Goal of the exercise:
An exact copy of all the data is the expected answer.

Given data section start

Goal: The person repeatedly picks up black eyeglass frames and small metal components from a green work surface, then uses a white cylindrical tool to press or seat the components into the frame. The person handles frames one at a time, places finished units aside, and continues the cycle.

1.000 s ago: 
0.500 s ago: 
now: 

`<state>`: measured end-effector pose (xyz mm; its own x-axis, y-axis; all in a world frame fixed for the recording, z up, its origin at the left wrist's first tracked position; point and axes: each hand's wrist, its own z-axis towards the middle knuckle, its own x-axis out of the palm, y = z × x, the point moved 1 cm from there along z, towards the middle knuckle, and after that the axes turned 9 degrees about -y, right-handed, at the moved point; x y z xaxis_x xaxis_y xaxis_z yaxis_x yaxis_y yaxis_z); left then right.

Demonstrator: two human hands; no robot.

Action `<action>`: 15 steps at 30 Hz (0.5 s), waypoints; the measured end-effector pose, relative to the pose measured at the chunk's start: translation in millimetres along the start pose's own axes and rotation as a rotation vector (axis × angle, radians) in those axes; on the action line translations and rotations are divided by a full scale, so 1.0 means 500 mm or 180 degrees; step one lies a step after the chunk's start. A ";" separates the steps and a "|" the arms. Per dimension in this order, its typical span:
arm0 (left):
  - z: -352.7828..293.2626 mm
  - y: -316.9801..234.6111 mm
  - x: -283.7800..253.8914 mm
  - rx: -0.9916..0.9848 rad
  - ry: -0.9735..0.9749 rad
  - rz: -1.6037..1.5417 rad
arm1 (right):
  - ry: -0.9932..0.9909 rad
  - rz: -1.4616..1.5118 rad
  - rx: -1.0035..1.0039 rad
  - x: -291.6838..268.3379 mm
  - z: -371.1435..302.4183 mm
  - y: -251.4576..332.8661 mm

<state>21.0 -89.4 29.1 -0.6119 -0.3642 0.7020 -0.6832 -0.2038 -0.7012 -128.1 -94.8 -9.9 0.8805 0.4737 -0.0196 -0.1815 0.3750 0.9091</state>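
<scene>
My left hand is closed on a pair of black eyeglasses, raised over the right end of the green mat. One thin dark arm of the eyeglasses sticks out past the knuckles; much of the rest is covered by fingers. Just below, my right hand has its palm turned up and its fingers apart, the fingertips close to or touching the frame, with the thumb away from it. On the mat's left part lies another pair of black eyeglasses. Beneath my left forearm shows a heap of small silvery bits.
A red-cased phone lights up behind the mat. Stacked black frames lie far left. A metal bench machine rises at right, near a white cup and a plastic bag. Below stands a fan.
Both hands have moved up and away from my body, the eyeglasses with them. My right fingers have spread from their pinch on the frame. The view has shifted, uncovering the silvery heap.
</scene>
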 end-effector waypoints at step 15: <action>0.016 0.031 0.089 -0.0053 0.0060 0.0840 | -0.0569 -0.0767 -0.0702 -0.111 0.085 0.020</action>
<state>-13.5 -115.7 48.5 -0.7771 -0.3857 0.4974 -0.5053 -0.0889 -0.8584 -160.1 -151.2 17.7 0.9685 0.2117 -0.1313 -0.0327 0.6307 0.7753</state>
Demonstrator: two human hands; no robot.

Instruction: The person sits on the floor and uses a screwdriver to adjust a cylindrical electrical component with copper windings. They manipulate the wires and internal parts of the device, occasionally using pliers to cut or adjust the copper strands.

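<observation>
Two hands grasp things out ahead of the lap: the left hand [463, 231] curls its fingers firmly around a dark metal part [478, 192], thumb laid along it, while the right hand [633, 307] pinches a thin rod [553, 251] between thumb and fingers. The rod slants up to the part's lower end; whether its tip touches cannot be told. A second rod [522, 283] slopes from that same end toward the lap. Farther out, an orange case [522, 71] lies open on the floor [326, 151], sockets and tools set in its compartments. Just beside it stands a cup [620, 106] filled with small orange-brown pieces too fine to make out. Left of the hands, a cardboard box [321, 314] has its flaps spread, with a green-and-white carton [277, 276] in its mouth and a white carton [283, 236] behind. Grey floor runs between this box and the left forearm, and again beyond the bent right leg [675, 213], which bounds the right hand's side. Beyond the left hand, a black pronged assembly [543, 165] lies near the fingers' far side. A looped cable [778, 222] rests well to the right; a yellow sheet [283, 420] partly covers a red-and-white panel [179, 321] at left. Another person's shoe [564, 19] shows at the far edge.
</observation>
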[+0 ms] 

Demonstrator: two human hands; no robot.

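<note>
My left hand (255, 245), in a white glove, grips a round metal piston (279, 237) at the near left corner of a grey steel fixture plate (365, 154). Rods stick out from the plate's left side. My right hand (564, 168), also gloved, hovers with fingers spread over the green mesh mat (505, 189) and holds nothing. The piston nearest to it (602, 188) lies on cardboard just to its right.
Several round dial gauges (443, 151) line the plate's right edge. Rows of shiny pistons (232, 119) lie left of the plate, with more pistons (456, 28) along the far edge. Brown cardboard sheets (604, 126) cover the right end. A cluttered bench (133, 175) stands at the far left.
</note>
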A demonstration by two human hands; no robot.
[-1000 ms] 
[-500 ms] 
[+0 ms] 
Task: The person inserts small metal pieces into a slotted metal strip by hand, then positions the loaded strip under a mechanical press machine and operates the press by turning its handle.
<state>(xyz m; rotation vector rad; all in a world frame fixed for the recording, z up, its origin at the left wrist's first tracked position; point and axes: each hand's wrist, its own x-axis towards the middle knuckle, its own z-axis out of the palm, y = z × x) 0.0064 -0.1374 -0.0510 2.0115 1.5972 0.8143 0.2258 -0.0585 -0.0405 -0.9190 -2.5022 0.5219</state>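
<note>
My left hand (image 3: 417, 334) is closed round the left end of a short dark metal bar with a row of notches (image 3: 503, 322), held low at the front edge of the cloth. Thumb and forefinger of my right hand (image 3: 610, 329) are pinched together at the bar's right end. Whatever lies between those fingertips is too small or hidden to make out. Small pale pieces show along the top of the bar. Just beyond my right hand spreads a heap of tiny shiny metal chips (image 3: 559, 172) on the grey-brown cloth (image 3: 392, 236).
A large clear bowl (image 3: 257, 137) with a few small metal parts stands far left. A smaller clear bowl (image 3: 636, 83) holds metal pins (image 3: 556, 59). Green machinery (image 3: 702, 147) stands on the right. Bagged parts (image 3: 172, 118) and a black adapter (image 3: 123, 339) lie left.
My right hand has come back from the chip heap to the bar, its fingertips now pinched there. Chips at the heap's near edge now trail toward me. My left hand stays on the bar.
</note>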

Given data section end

Output:
Goal: The person repeatedly picks up black eyeglass frames and small metal components from a green work surface, then uses a white cylindrical tool to press or seat the components into the frame. The person handles frames one at a time, places finished units aside, and continues the cycle.

1.000 s ago: 
0.500 s ago: 
now: 

`<state>`: measured end-effector pose (xyz mm; its own x-axis, y-axis; all in a world frame fixed for the recording, z up, its origin at the left wrist's first tracked position; point and axes: each hand's wrist, its own z-axis towards the middle knuckle, its own x-axis out of the palm, y = z × x, the point moved 1 cm from there along z, towards the middle knuckle, and after that the axes turned 9 degrees about -y, right-handed, at the moved point; x y z xaxis_x xaxis_y xaxis_z yaxis_x yaxis_y yaxis_z); left then right.

Demonstrator: two human hands; no robot.

Action `<action>`: 15 steps at 30 Hz (0.5 s), waypoints; the measured end-effector pose, relative to the pose measured at the chunk's start: translation in millimetres along the start pose's own axes and rotation as a rotation vector (axis × angle, radians) in those axes; on the action line translations and rotations are divided by a full scale, so 1.0 means 500 mm or 180 degrees; step one lies a step after the chunk's start. A ";" separates the steps and a "|" the arms. Per dimension in this order, its typical span:
arm0 (left):
  - z: -352.7828..293.2626 mm
  - y: -316.9801..234.6111 mm
  - x: -283.7800..253.8914 mm
  - rx: -0.9916..0.9848 rad
  - ry: -0.9735..0.9749 rad
  - rz: -1.6037..1.5417 rad
arm1 (right):
  - ry: -0.9932..0.9909 rad
  - rz: -1.4616..1.5118 rad
  - rx: -1.0035..1.0039 rad
  - x: -291.6838..268.3379 mm
  - z: -371.1435..302.4183 mm
  - y: -251.4576..332.8661 mm

<state>21.0 -89.4 29.1 -0.6119 -0.3642 0.7020 -0.6832 -0.2038 -0.7012 -128.1 -94.8 -9.9 0.8805 0.4737 -0.0196 -0.1815 0.3750 0.9091</state>
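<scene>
My left hand is closed on a pair of black eyeglasses, raised over the right end of the green mat. One thin dark arm of the eyeglasses sticks out past the knuckles; much of the rest is covered by fingers. Just below, my right hand has its palm turned up and its fingers apart, the fingertips close to or touching the frame, with the thumb away from it. On the mat's left part lies another pair of black eyeglasses. Beneath my left forearm shows a heap of small silvery bits.
A red-cased phone lights up behind the mat. Stacked black frames lie far left. A metal bench machine rises at right, near a white cup and a plastic bag. Below stands a fan.
Both hands have moved up and away from my body, the eyeglasses with them. My right fingers have spread from their pinch on the frame. The view has shifted, uncovering the silvery heap.
</scene>
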 end-effector waypoints at step 15: <action>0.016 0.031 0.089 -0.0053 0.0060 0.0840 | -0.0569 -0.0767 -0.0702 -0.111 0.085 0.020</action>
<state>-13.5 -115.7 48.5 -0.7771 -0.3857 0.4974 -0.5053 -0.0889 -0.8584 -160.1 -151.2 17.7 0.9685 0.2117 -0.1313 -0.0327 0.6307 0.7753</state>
Demonstrator: two human hands; no robot.

Instruction: The person sits on the floor and uses a screwdriver to adjust a cylindrical electrical component with copper windings. They manipulate the wires and internal parts of the device, occasionally using pliers to cut or adjust the copper strands.

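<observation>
Two hands grasp things out ahead of the lap: the left hand [463, 231] curls its fingers firmly around a dark metal part [478, 192], thumb laid along it, while the right hand [633, 307] pinches a thin rod [553, 251] between thumb and fingers. The rod slants up to the part's lower end; whether its tip touches cannot be told. A second rod [522, 283] slopes from that same end toward the lap. Farther out, an orange case [522, 71] lies open on the floor [326, 151], sockets and tools set in its compartments. Just beside it stands a cup [620, 106] filled with small orange-brown pieces too fine to make out. Left of the hands, a cardboard box [321, 314] has its flaps spread, with a green-and-white carton [277, 276] in its mouth and a white carton [283, 236] behind. Grey floor runs between this box and the left forearm, and again beyond the bent right leg [675, 213], which bounds the right hand's side. Beyond the left hand, a black pronged assembly [543, 165] lies near the fingers' far side. A looped cable [778, 222] rests well to the right; a yellow sheet [283, 420] partly covers a red-and-white panel [179, 321] at left. Another person's shoe [564, 19] shows at the far edge.
</observation>
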[+0 ms] 

Demonstrator: two human hands; no robot.

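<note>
My left hand (255, 245), in a white glove, grips a round metal piston (279, 237) at the near left corner of a grey steel fixture plate (365, 154). Rods stick out from the plate's left side. My right hand (564, 168), also gloved, hovers with fingers spread over the green mesh mat (505, 189) and holds nothing. The piston nearest to it (602, 188) lies on cardboard just to its right.
Several round dial gauges (443, 151) line the plate's right edge. Rows of shiny pistons (232, 119) lie left of the plate, with more pistons (456, 28) along the far edge. Brown cardboard sheets (604, 126) cover the right end. A cluttered bench (133, 175) stands at the far left.
</note>
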A demonstration by two human hands; no robot.
[-1000 ms] 
[-500 ms] 
[+0 ms] 
Task: The person inserts small metal pieces into a slotted metal strip by hand, then positions the loaded strip under a mechanical press machine and operates the press by turning its handle.
<state>(xyz m; rotation vector rad; all in a world frame fixed for the recording, z up, its origin at the left wrist's first tracked position; point and axes: each hand's wrist, its own x-axis towards the middle knuckle, its own z-axis out of the palm, y = z × x) 0.0064 -0.1374 -0.0510 2.0115 1.5972 0.8143 0.2258 -0.0585 -0.0405 -0.9190 -2.5022 0.5219</state>
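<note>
My left hand (image 3: 417, 334) is closed round the left end of a short dark metal bar with a row of notches (image 3: 503, 322), held low at the front edge of the cloth. Thumb and forefinger of my right hand (image 3: 610, 329) are pinched together at the bar's right end. Whatever lies between those fingertips is too small or hidden to make out. Small pale pieces show along the top of the bar. Just beyond my right hand spreads a heap of tiny shiny metal chips (image 3: 559, 172) on the grey-brown cloth (image 3: 392, 236).
A large clear bowl (image 3: 257, 137) with a few small metal parts stands far left. A smaller clear bowl (image 3: 636, 83) holds metal pins (image 3: 556, 59). Green machinery (image 3: 702, 147) stands on the right. Bagged parts (image 3: 172, 118) and a black adapter (image 3: 123, 339) lie left.
My right hand has come back from the chip heap to the bar, its fingertips now pinched there. Chips at the heap's near edge now trail toward me. My left hand stays on the bar.
</note>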

No further work remains on this exercise.